Through our systematic review of existing cases, we conclude that GIST is the most common preoperative diagnosis of gastro BCs. The two conditions are difficult to distinguish by imaging, and an accurate preoperative diagnosis can be obtained via EUS-FNA before surgery. However, there are risks such as infection and bleeding. During the operation, these masses can be distinguished by observing their nature. GISTs are brittle and prone to bleeding, while gastro BCs are composed mainly of cystic components[9]. Second, due to the rarity of BCs, clinicians lack understanding of this disease, which is also one of the reasons for the failure to obtain an accurate preoperative diagnosis of this disease.

The ultimate diagnosis typically hinges on a histopathological analysis of specimens obtained postoperatively. A review of the literature revealed that surgical resection was the most common option. Surgical removal will improve the symptoms of cyst compression and reduce the risk of BC transforming into a malignant tumor[22]. The findings from the current literature review indicate that asymptomatic patients harboring small masses require careful monitoring. Conversely, for symptomatic patients, particularly those who are young as exemplified in this case report, surgical resection is advisable. In the case presented, the patient's respiratory distress was attributed to the growing mass exerting pressure on the diaphragmatic muscle. In addition to routine laparoscopic resection, Lee et al[23] proposed endoscopic mucosal resection (EMR) for the treatment of gastric BC. They proposed that when a lesion is suspected to be a solid tumor on the basis of EUS and CT investigations and if there is a positive cushion sign, the differential diagnosis of a developmental cyst should be considered, and EMR could be used for curative treatment.
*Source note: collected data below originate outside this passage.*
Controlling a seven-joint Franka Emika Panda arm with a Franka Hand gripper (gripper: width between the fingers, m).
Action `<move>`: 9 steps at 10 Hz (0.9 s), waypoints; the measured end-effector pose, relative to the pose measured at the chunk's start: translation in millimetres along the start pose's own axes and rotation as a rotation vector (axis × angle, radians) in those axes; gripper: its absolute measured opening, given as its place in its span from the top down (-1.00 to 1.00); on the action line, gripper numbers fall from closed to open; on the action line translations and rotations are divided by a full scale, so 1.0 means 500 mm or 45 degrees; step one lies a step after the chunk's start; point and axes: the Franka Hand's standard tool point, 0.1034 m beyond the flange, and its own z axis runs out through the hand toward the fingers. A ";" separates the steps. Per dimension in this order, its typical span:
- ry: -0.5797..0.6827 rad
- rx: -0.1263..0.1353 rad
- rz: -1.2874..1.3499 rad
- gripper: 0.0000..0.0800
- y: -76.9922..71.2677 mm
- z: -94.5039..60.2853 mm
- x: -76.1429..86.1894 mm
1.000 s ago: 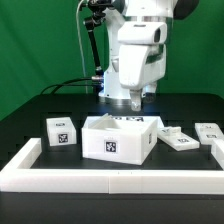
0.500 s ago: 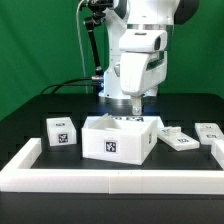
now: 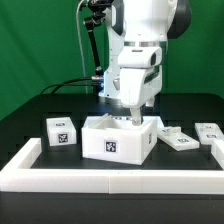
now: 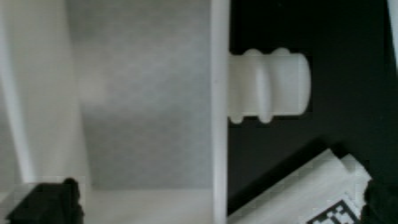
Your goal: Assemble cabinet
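Observation:
The cabinet shell (image 3: 108, 142), a white box with a square tag on its front, stands mid-table. My gripper (image 3: 133, 116) hangs straight down at the shell's top rim, on the exterior view's right side of it, with its tips at or just inside the opening. In the wrist view, the shell's white wall (image 4: 143, 100) fills most of the picture, with a ribbed white knob (image 4: 270, 87) sticking out of its side. One black fingertip (image 4: 45, 203) shows well away from the wall edge. The gripper (image 4: 214, 212) is open and holds nothing.
A small white tagged block (image 3: 61, 131) stands on the exterior view's left of the shell. Two flat white tagged pieces (image 3: 178, 139) (image 3: 209, 132) lie on its right; one shows in the wrist view (image 4: 334, 195). A low white border rail (image 3: 110, 178) runs along the front.
The arm has come down, and the gripper has dropped from above the shell to its top rim. The parts on the table have not moved.

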 end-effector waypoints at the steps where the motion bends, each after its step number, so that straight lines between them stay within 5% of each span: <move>1: 0.003 0.005 0.001 -0.99 -0.004 0.011 0.000; 4: 0.005 0.012 0.011 -0.99 0.000 0.029 -0.007; 5: 0.006 0.008 0.014 -0.66 0.005 0.027 -0.005; 6: 0.007 0.005 0.014 -0.66 0.007 0.026 -0.005; 8: 0.007 0.006 0.014 0.03 0.006 0.027 -0.005; 9: 0.007 0.006 0.014 0.03 0.006 0.027 -0.005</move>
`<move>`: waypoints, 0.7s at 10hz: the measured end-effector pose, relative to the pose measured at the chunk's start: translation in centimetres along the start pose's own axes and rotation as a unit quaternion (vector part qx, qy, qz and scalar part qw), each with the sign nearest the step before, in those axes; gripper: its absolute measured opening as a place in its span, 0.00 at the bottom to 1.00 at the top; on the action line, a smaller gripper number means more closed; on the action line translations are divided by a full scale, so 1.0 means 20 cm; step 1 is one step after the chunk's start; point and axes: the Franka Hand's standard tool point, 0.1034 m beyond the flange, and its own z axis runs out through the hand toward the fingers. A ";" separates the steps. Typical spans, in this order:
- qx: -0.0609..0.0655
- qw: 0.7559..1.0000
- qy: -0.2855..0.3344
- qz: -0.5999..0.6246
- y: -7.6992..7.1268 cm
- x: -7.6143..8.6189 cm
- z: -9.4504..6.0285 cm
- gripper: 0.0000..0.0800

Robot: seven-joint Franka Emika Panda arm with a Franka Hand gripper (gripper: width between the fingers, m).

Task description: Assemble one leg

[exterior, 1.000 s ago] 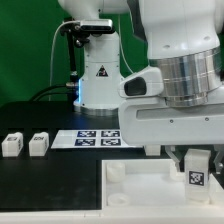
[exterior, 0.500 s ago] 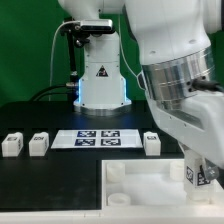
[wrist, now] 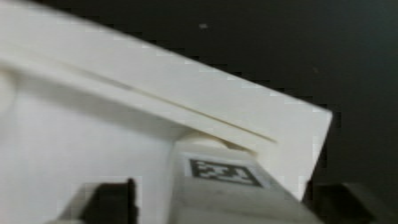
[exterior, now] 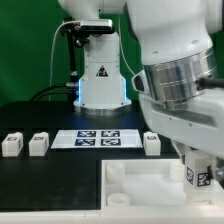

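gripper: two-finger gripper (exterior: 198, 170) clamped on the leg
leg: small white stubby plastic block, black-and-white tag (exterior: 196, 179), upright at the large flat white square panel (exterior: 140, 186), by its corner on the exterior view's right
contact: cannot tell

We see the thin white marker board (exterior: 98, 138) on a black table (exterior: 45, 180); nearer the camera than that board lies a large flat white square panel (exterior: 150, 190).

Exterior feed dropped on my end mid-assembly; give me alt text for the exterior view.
The gripper holds a tagged white leg at the large white square piece, toward the exterior view's right. Behind, three spare legs stand on the black table, two to the view's left of the marker board, one to its right.
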 end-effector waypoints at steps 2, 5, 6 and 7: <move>-0.012 0.986 0.013 -0.169 0.00 0.01 -0.01 0.74; -0.021 0.946 0.016 -0.323 0.00 0.02 0.00 0.81; -0.033 0.918 0.026 -0.395 0.00 0.02 0.00 0.81; -0.044 0.882 0.031 -0.468 0.00 0.03 0.00 0.81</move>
Regardless of the operation method, care should be taken to avoid intraoperative cyst rupture and postoperative infection complications. Due to the large size of the cyst in this case, open surgery was chosen to obtain a sufficient surgical field of view and ensure complete resection.

Although gastric BCs are a very rare disease, when comparing our case with those reported in PubMed, it can be seen that there are no specific clinical manifestations or laboratory indicators associated with BC. Elevated tumor markers have been reported in some cases; however, the sample size was insufficient to support an association. Early detection of suspected lesions is a favorable factor affecting patient survival. In addition, CT, MRI, and EUS are popular methods for detecting gastric BCs. Surgical removal is the most common way to relieve symptoms; however, the recommendation of surgical intervention for asymptomatic patients remains controversial. Through our diagnosis and treatment and the postoperative follow-up of this patient, we would like to show that surgical resection is recommended for young patients with large cysts and clinical symptoms to eliminate symptoms and the uncertainty of transformation of gastro BCs into malignant tumors.

CONCLUSION

Although gastric BCs are a very rare disease, when comparing our case with those reported in PubMed, it can be seen that there are no specific clinical manifestations or laboratory indicators associated with BC. Elevated tumor markers have been reported in some cases; however, the sample size was insufficient to support an association. Early detection of suspected lesions is a favorable factor affecting patient survival. In addition, CT, MRI, and EUS are popular methods for detecting gastric BCs. Surgical removal is the most common way to relieve symptoms; however, the recommendation of surgical intervention for asymptomatic patients remains controversial. Through our diagnosis and treatment and the postoperative follow-up of this patient, we would like to show that surgical resection is recommended for young patients with large cysts and clinical symptoms to eliminate symptoms and the uncertainty of transformation of gastro BCs into malignant tumors.